What to do:
The response must restate all of the data word for word.

== Recorded information ==

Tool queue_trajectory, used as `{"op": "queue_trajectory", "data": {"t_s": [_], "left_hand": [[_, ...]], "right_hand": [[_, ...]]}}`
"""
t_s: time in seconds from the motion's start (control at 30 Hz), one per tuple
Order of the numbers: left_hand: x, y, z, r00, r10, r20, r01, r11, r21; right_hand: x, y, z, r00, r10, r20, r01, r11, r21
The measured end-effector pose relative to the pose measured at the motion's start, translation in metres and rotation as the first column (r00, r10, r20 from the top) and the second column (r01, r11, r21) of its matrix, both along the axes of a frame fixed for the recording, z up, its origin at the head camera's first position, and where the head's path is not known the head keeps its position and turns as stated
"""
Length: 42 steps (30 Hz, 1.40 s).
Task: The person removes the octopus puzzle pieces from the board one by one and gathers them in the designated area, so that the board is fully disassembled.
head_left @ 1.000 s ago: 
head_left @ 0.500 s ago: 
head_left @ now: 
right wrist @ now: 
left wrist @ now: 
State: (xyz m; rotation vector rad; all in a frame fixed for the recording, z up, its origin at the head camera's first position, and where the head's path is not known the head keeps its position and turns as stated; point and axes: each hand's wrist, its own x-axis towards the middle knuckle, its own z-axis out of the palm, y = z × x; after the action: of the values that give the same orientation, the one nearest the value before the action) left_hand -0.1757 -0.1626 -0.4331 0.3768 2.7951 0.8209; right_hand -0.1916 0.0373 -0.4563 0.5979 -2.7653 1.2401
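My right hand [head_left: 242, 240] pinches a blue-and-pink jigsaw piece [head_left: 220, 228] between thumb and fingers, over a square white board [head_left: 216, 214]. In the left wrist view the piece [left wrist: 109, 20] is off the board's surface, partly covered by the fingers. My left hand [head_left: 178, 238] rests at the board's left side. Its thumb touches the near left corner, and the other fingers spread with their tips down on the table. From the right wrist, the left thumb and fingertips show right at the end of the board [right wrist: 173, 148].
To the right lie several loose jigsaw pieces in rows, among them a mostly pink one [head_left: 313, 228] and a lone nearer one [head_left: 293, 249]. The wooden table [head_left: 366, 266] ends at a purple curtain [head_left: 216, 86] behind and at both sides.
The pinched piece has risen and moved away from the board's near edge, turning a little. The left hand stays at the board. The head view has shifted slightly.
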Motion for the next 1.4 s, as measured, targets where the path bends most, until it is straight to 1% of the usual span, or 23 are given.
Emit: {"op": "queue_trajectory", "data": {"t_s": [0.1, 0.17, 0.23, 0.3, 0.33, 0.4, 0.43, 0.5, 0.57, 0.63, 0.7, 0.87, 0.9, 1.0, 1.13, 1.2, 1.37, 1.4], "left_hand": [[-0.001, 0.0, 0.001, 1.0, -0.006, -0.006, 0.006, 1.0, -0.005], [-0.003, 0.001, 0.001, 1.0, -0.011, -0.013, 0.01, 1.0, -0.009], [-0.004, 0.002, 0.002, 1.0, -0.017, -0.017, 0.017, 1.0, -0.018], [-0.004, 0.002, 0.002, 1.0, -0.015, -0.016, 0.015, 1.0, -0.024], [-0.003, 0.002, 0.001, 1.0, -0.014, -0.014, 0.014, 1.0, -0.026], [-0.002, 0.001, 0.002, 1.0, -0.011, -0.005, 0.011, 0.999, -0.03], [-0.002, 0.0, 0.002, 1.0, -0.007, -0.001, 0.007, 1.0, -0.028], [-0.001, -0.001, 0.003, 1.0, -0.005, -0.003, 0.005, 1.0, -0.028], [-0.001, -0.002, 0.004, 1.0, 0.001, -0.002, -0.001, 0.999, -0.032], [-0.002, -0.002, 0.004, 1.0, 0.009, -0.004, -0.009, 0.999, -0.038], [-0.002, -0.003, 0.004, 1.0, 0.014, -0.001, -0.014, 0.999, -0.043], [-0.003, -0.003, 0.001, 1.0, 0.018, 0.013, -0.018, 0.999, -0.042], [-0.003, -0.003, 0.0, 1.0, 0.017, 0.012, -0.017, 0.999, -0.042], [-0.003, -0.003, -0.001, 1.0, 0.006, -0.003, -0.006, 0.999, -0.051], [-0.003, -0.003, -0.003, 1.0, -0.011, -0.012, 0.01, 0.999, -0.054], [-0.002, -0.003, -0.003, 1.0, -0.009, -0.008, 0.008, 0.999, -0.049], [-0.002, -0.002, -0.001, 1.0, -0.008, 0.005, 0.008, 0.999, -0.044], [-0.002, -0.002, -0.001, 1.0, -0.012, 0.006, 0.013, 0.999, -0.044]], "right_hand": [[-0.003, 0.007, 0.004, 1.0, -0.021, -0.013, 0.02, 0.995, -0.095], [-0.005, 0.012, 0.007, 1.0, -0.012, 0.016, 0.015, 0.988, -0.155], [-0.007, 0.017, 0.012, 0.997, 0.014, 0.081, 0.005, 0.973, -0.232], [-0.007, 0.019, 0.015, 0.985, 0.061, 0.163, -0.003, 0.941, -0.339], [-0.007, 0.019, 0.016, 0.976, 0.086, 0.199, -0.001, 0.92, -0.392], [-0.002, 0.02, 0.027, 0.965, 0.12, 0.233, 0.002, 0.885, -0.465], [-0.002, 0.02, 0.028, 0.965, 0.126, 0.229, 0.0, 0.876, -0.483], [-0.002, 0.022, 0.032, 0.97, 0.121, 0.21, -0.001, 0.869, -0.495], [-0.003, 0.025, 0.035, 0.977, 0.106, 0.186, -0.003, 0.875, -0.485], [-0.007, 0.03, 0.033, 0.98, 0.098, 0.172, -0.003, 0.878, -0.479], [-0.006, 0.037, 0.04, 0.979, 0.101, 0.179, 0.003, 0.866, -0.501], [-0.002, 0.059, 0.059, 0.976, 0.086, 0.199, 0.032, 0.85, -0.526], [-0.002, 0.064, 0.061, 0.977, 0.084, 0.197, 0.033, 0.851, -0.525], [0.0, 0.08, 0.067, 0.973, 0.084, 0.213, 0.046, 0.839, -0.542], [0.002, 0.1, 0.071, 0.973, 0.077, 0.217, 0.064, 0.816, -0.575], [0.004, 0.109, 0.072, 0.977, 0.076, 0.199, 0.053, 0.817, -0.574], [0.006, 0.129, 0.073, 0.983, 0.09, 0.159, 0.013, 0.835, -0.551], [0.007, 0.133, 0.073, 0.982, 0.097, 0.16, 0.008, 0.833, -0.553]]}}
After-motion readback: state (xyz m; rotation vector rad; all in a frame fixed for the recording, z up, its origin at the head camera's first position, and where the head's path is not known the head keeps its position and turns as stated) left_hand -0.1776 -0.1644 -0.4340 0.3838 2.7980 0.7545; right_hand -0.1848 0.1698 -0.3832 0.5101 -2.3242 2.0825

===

Problem solution:
Tool queue_trajectory, used as `{"op": "queue_trajectory", "data": {"t_s": [_], "left_hand": [[_, ...]], "right_hand": [[_, ...]]}}`
"""
t_s: time in seconds from the motion's start (control at 30 Hz), one per tuple
Order of the numbers: left_hand: x, y, z, r00, r10, r20, r01, r11, r21; right_hand: x, y, z, r00, r10, r20, r01, r11, r21
The measured end-effector pose relative to the pose measured at the motion's start, translation in metres and rotation as the first column (r00, r10, r20 from the top) and the second column (r01, r11, r21) of its matrix, both along the axes of a frame fixed for the recording, z up, its origin at the head camera's first position, and where the head's path is not known the head keeps its position and turns as stated
"""
Length: 42 steps (30 Hz, 1.40 s).
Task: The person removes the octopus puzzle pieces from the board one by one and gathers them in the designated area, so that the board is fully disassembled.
head_left @ 1.000 s ago: 
head_left @ 0.500 s ago: 
head_left @ now: 
right wrist @ now: 
left wrist @ now: 
State: (xyz m; rotation vector rad; all in a frame fixed for the recording, z up, its origin at the head camera's first position, and where the head's path is not known the head keeps its position and turns as stated; point and axes: each hand's wrist, its own x-axis towards the middle knuckle, its own z-axis out of the palm, y = z × x; after the action: of the values that give the same orientation, the one nearest the value before the action) left_hand -0.1757 -0.1626 -0.4331 0.3768 2.7951 0.8209; right_hand -0.1916 0.0373 -0.4563 0.5979 -2.7653 1.2401
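My right hand [head_left: 242, 240] pinches a blue-and-pink jigsaw piece [head_left: 220, 228] between thumb and fingers, over a square white board [head_left: 216, 214]. In the left wrist view the piece [left wrist: 109, 20] is off the board's surface, partly covered by the fingers. My left hand [head_left: 178, 238] rests at the board's left side. Its thumb touches the near left corner, and the other fingers spread with their tips down on the table. From the right wrist, the left thumb and fingertips show right at the end of the board [right wrist: 173, 148].
To the right lie several loose jigsaw pieces in rows, among them a mostly pink one [head_left: 313, 228] and a lone nearer one [head_left: 293, 249]. The wooden table [head_left: 366, 266] ends at a purple curtain [head_left: 216, 86] behind and at both sides.
The pinched piece has risen and moved away from the board's near edge, turning a little. The left hand stays at the board. The head view has shifted slightly.
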Motion for the next 1.4 s, as measured, targets where the path bends most, until it is straight to 1% of the usual span, or 23 are given.
Emit: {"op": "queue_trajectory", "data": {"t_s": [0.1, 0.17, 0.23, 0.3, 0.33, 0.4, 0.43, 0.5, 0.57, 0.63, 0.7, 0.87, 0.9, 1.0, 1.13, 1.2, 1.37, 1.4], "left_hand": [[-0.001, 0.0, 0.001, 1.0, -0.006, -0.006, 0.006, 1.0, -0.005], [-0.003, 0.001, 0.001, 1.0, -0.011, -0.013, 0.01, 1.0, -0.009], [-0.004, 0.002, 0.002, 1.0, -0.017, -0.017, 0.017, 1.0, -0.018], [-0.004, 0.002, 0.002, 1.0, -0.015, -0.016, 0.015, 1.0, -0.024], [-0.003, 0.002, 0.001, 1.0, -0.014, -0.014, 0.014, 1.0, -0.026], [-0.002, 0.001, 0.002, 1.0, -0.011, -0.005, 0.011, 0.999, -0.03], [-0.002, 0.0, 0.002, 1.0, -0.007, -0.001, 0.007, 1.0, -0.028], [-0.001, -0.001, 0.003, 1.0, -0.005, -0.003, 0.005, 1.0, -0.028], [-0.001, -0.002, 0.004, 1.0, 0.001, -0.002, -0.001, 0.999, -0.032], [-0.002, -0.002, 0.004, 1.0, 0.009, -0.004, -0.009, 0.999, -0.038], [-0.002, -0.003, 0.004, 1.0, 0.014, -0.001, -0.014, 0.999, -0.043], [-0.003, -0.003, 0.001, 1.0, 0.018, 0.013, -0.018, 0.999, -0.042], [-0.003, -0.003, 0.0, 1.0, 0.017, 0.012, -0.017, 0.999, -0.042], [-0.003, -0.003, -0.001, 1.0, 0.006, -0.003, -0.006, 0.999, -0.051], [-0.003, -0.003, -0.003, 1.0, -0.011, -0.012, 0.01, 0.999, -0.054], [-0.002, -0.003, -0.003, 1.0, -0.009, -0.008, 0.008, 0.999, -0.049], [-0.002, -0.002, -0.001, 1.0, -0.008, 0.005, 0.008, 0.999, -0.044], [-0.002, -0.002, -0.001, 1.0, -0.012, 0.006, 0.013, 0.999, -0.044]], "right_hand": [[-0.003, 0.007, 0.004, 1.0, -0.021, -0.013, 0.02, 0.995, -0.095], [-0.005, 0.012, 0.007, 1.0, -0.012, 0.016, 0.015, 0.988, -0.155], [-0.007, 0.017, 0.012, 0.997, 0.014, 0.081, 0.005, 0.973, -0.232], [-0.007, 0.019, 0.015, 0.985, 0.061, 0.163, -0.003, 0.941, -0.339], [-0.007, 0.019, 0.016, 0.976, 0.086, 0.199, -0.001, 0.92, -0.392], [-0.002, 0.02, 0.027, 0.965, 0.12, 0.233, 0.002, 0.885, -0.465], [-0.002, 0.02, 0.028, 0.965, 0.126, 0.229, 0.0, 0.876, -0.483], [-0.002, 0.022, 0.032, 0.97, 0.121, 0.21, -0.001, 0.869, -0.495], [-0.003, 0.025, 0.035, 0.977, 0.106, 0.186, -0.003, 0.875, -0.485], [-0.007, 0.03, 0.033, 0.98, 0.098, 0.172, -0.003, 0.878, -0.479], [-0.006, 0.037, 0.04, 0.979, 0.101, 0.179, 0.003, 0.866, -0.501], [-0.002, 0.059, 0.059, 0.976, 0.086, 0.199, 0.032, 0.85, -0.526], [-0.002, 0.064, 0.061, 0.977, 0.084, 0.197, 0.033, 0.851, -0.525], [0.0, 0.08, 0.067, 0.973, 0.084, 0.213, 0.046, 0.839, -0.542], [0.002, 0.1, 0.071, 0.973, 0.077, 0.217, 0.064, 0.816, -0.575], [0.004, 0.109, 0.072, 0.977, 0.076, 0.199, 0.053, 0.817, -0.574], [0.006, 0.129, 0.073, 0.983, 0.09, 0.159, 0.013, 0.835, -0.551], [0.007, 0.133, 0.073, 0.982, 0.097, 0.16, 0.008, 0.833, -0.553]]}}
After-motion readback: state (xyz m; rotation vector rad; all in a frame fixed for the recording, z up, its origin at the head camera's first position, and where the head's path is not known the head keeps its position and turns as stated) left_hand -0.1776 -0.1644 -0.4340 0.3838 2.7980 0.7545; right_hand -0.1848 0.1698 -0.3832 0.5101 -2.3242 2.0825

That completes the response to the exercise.